Christine Figgener, a Texas A&M University doctoral candidate whose viral video about a sea turtle found with a straw up its nose has reached more than 20 million viewers, is among the panelists at a free screening of “STRAWS,” an award-winning documentary about plastic pollution in the marine environment, at 4 p.m. April 20 in Rudder Theatre.
Figgener is featured in the film, which examines the impacts of straws and other single-use plastic items in our waterways and oceans. A marine conservation biologist who works with sea turtles, she was leading a research team off the coast of Costa Rica in the summer of 2015 when she shot the iconic and graphic video of researchers pulling a 4-inch plastic drinking straw out of a sea turtle’s nose. Her video is referred to frequently in “STRAWS” as a pivotal moment in awakening the public to the harm caused by discarded plastic in the world’s oceans.
“Plastic straws and all other single-use plastics are a major issue for wildlife, but they’re also detrimental for us and our health — plastics have unfortunately become part of our diet by now, for instance when we eat fish,” Figgener said. “I am really proud that this film is coming to the Texas A&M campus and about the role my video has played in the anti-straw movement. I’m also glad for the opportunity to show my fellow Aggies more about my work and how they can make a difference every day.”
Four other panelists on the program are leaders of a variety of efforts from the local to international level to reduce plastic waste in waterways and oceans:
- Megan Eddings, CEO and Founder of Accel Lifestyle, a company that manufactures eco-friendly and socially responsible fitness apparel made from anti-microbial fabric she invented that stays fresh and will not add micro-plastic to the environment when it is laundered.
- Zoe King, Cadette Girl Scout and Co-Founder of Sea Turtles vs. Straws, a campaign aimed at reducing single-use straws in restaurants in Aggieland.
- Martha Parker, Manager of Conservation Impact at the Houston Zoo, a non-profit organization that is committed to saving wildlife by reducing threats such as plastic pollution. The Zoo has reduced its plastic footprint by eliminating plastic bags, plastic water bottles and single-use plastic straws to save animals and their habitats in the wild and to educate and inspire the public to take similar action.
- Ryan Trahan, distance runner, YouTube star, and CEO and Founder of Neptune Bottles, a reusable water bottle company with a mission to make the world a better place by reducing the amount of plastic in our environment.
The panel discussion, which will follow the screening of the 33-minute film, will be moderated by Dr. Debbie Thomas, Interim Dean of the College of Geosciences and Professor of Oceanography.
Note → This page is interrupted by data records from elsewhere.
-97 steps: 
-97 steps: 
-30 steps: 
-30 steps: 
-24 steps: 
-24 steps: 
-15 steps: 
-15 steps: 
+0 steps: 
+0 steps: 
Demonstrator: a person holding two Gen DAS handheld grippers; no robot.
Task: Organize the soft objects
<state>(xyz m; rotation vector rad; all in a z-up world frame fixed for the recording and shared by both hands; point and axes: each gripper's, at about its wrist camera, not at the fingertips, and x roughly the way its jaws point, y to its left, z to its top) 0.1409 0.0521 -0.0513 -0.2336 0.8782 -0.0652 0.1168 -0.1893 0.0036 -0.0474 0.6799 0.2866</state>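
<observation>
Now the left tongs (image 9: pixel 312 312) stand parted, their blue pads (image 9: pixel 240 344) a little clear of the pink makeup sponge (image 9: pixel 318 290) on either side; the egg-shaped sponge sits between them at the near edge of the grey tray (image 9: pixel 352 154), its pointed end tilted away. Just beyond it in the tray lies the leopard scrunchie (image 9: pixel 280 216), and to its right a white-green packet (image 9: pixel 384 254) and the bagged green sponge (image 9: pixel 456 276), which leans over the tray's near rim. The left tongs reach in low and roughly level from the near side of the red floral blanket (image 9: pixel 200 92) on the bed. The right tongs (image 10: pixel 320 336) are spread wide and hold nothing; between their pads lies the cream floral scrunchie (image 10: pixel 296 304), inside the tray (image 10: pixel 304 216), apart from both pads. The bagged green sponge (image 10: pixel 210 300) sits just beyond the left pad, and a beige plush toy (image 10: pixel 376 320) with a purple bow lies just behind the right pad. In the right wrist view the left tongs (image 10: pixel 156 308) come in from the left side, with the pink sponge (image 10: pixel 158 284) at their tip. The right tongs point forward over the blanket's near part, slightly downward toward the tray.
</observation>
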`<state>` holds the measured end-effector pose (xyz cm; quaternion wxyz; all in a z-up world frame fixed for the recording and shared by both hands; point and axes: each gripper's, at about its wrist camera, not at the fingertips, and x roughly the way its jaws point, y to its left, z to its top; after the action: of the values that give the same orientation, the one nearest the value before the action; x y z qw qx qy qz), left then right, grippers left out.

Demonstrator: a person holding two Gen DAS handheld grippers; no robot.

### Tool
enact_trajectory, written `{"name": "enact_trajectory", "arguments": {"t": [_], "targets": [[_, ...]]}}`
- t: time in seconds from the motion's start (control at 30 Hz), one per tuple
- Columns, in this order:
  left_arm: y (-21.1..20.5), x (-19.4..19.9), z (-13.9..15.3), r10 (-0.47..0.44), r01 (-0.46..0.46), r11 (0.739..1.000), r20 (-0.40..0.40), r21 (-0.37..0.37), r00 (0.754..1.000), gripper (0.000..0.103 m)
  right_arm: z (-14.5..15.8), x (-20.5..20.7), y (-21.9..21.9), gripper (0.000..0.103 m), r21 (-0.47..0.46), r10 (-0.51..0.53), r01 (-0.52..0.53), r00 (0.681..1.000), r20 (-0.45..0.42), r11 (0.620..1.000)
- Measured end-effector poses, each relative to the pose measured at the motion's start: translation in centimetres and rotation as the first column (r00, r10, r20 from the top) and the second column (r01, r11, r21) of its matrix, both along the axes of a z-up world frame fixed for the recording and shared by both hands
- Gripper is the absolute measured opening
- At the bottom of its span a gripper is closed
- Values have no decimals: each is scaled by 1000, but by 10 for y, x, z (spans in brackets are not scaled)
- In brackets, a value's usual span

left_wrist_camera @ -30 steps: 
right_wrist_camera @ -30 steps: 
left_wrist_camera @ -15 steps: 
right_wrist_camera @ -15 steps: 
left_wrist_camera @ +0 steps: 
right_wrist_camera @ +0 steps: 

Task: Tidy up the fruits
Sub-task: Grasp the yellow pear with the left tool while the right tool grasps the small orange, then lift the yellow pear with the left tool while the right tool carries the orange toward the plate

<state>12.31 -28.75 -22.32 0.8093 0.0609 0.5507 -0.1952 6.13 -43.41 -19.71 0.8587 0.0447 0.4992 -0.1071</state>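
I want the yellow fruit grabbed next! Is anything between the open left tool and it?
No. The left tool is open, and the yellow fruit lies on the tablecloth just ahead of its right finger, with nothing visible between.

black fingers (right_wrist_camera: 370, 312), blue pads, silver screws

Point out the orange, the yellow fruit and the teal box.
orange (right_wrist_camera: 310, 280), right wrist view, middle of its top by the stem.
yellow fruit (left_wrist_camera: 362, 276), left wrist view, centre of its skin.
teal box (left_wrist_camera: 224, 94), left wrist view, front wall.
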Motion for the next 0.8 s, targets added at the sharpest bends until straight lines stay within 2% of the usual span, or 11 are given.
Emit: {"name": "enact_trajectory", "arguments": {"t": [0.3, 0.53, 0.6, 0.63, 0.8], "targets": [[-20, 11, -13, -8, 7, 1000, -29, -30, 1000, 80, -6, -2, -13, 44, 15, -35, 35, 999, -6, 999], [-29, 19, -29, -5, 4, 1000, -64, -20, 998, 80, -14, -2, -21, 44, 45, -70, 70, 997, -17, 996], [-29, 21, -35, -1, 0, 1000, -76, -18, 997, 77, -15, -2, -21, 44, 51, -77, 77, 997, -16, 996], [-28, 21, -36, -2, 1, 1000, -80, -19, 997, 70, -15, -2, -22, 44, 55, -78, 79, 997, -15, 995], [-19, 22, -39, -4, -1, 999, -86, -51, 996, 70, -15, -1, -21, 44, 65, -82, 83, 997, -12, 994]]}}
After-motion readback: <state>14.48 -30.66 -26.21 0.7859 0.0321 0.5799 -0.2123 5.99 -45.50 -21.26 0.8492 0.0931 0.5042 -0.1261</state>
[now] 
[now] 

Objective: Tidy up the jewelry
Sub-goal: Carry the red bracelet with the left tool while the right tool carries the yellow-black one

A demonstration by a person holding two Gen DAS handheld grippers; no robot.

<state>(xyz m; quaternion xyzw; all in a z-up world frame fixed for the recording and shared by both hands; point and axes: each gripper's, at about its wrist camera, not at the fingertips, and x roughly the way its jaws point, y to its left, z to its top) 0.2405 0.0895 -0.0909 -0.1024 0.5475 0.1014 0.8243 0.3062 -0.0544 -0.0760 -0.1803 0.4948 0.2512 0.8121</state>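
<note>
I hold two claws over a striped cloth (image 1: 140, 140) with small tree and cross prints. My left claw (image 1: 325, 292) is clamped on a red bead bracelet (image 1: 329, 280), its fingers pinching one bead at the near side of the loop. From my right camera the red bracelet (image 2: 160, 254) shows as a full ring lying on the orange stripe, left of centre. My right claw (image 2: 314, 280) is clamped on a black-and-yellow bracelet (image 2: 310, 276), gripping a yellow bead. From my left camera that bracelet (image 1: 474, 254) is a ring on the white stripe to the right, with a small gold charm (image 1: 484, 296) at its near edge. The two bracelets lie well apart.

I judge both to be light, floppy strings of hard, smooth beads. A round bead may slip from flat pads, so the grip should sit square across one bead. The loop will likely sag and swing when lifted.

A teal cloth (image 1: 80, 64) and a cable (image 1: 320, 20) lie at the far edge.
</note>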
With colorful animation sequences and segments narrated by Oscar winner Tim Robbins, “STRAWS” is an entertaining look at a serious subject. It illustrates how individuals, groups, business owners and leaders around the globe are reducing plastic straw use and empowers its viewers to be part of the solution.
“STRAWS” won the Outstanding Achievement Award in Environmental Film at Cayman International Film Festival and was called “An inspiring story of how it’s possible to make a sea of change, one straw at a time,” by the Philadelphia Environmental Film Festival. A trailer is available at http://www.videoproject.com/straws.html.
The Texas Sea Grant College Program at Texas A&M University, which supported Figgener’s research project in Costa Rica, is sponsoring and hosting the free screening. Several door prizes will be awarded at the conclusion of the program.